Rheumatoid arthritis (RA) occurs as a result of the immune system causing inflammation of the lining of joints and surrounding structures.
About rheumatoid arthritis
Arthritis means inflammation of the joints. Rheumatoid arthritis (RA) is an autoimmune disease. This means that the white cells and antibody proteins in your blood that usually fight infections enter your joints and cause inflammation. This causes heat, swelling and excess fluid to be produced.
Eventually, this may lead to thinning of the cartilage that covers the ends of your bones, and may cause the bone to be worn away. Rheumatoid Arthritis may also cause inflammation of the sheaths around your tendons. Rarely, the condition can affect other parts of your body, such as your lungs.
Rheumatoid Arthritis affects more than 350,000 people in the UK and can start at any age.

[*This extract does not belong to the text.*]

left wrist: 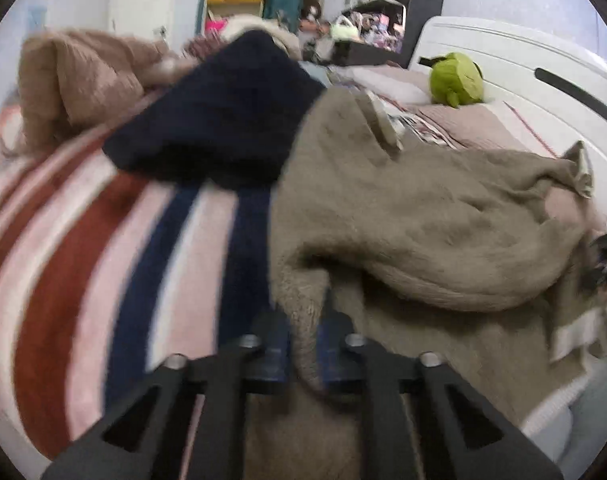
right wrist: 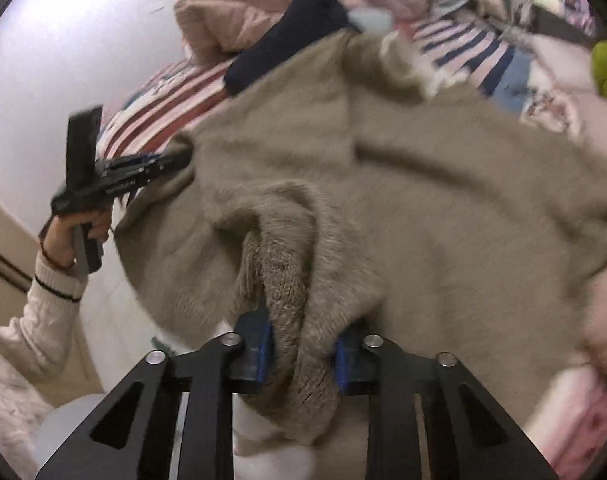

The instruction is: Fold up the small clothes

Symptoms of rheumatoid arthritis
You may notice discomfort initially in a few joints such as your fingers, knuckles, wrists or the balls of your feet. Typically RA is a ‘symmetrical’ arthritis – this means it affects both wrists or both hands in the same way. For most people, RA develops quite slowly at first. Other people find the condition comes on quickly and painfully, making it difficult to carry out daily activities. Symptoms include:
- stiff and painful fingers when it rains or when the weather changes
- pain and swelling around the joint, making it tender and warm
- stiffness in the morning, or if you sit for a long time
- poor grip strength
- tiredness, making you feel irritable and depressed
- rheumatoid nodules – fleshy lumps that usually appear on your hands, feet and elbows
RA affects everyone differently. You may find that your symptoms come and go with little pain, swelling or inflammation in between the flare-ups. Flare-ups can last for a few days to a couple of months. You probably won’t be able to predict when they will occur.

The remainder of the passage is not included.